Work task: Every line from the one holding "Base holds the" through the one holding "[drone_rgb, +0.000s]" in the data below must be returned exactly, both ends included, with pictures left out and nothing else added.

Saved entries:
•••••

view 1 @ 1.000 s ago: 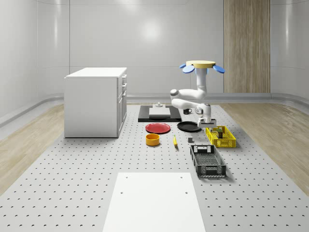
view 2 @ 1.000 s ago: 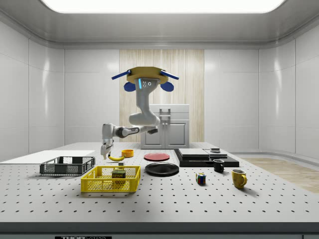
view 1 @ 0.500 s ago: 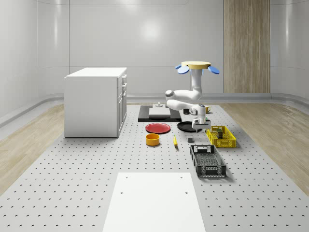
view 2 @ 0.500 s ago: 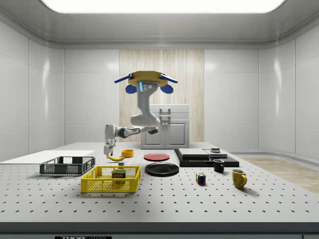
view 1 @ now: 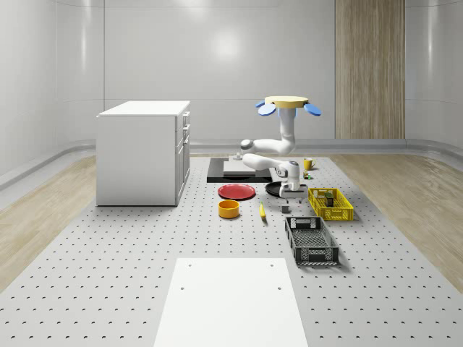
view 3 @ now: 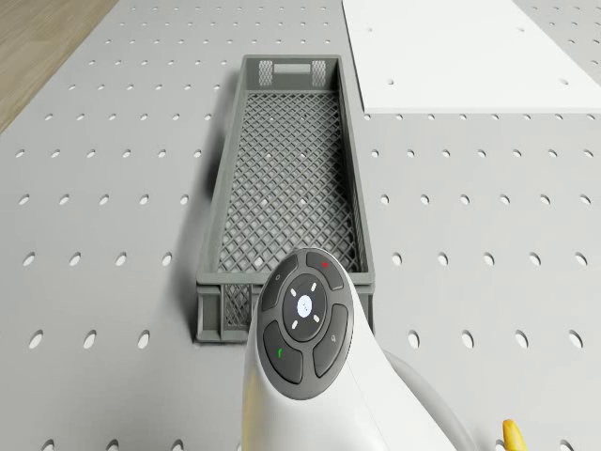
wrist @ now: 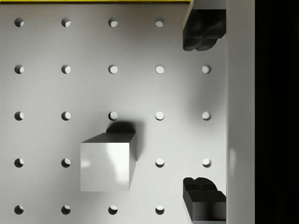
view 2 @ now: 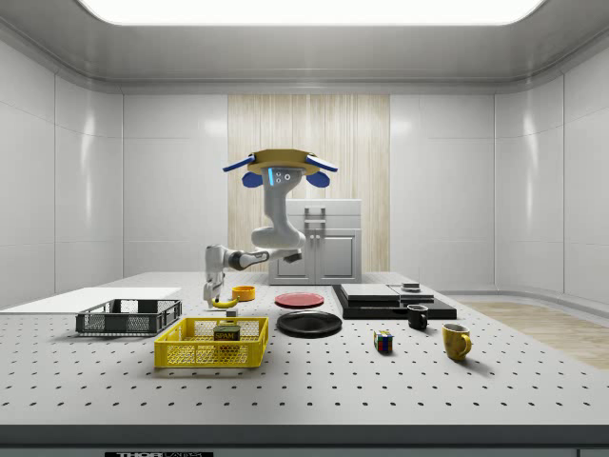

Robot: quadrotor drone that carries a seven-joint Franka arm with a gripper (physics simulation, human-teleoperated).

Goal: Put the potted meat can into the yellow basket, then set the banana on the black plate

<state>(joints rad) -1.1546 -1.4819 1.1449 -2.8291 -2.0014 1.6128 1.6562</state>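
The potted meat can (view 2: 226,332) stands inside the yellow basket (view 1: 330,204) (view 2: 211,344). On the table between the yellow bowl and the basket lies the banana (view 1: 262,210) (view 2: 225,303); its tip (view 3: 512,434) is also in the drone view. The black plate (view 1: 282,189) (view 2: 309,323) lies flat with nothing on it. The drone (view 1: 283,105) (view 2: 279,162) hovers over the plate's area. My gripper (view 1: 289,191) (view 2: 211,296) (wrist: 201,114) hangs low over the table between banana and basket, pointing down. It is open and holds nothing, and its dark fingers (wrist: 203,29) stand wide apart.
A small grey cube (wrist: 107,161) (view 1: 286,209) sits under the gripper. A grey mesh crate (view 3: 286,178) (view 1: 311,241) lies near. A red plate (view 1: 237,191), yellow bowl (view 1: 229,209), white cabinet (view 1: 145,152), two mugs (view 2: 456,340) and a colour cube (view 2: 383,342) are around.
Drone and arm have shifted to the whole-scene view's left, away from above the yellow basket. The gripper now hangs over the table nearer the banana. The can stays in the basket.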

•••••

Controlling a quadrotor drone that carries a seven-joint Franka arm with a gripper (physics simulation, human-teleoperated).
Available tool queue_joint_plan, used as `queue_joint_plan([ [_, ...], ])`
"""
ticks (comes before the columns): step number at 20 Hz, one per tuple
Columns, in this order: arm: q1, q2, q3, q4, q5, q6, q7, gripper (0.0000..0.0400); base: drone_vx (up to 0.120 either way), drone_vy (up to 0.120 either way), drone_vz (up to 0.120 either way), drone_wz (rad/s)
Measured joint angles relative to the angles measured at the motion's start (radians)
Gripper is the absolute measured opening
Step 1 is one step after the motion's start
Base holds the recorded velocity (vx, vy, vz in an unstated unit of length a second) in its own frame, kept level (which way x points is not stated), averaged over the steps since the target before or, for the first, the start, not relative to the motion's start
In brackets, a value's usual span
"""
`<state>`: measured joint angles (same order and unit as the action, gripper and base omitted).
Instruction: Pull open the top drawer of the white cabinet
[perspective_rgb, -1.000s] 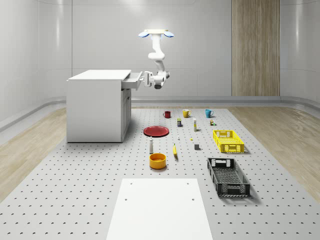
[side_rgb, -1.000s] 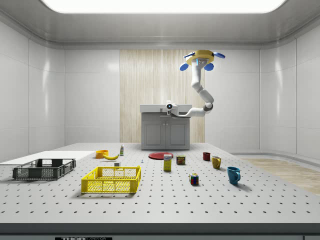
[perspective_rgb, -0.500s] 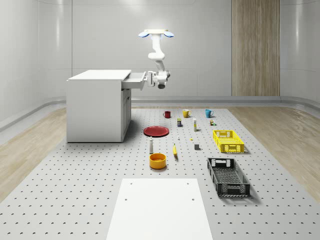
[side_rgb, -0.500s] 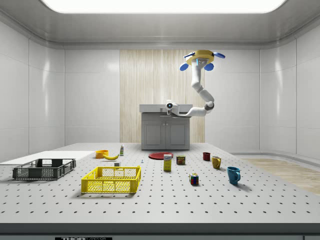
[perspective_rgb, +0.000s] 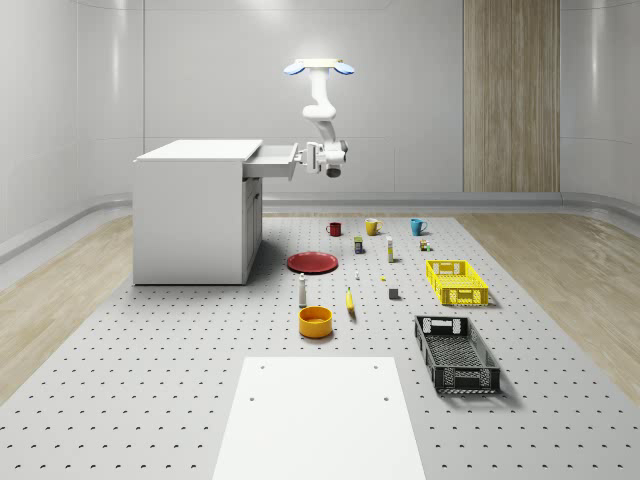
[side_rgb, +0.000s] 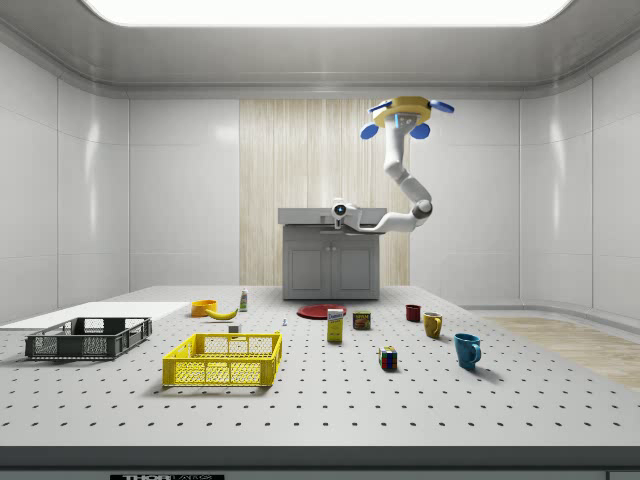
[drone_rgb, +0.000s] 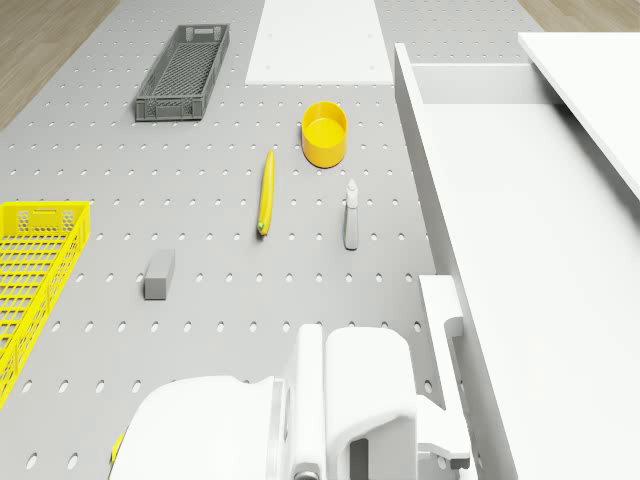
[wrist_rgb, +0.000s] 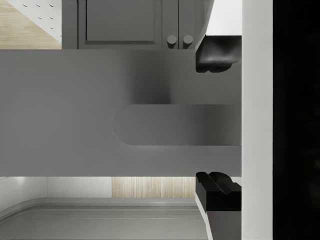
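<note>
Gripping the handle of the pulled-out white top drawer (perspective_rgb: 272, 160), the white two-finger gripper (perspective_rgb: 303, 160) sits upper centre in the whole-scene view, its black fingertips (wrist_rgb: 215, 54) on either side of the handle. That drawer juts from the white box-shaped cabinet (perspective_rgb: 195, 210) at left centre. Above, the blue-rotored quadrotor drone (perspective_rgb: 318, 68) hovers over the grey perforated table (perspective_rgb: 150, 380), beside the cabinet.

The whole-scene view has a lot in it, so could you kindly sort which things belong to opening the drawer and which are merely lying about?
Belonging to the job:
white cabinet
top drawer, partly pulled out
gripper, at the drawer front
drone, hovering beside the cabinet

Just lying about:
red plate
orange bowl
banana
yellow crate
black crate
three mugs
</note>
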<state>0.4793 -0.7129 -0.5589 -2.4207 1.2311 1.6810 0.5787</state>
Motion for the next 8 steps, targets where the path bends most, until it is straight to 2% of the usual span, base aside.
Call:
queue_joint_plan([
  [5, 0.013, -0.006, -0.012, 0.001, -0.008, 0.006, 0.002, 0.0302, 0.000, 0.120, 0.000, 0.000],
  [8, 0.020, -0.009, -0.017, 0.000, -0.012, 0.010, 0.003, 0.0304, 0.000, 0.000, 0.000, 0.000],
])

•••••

Exercise answer:
Base holds the recorded velocity (vx, vy, vz in an unstated unit of length a second) in its own frame, kept level (which way x points is not stated), averaged over the steps since the target before or, for the first, the start, not relative to the motion's start
In brackets, a value's usual span
"""
`<state>`: measured joint angles (same order and unit as the action, gripper and base omitted).
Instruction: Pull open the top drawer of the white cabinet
[perspective_rgb, -1.000s] 
[side_rgb, -1.000s] 
[perspective_rgb, -0.500s] 
[side_rgb, -0.500s] 
[perspective_rgb, +0.000s] 
[side_rgb, +0.000s] 
[drone_rgb, +0.000s] 

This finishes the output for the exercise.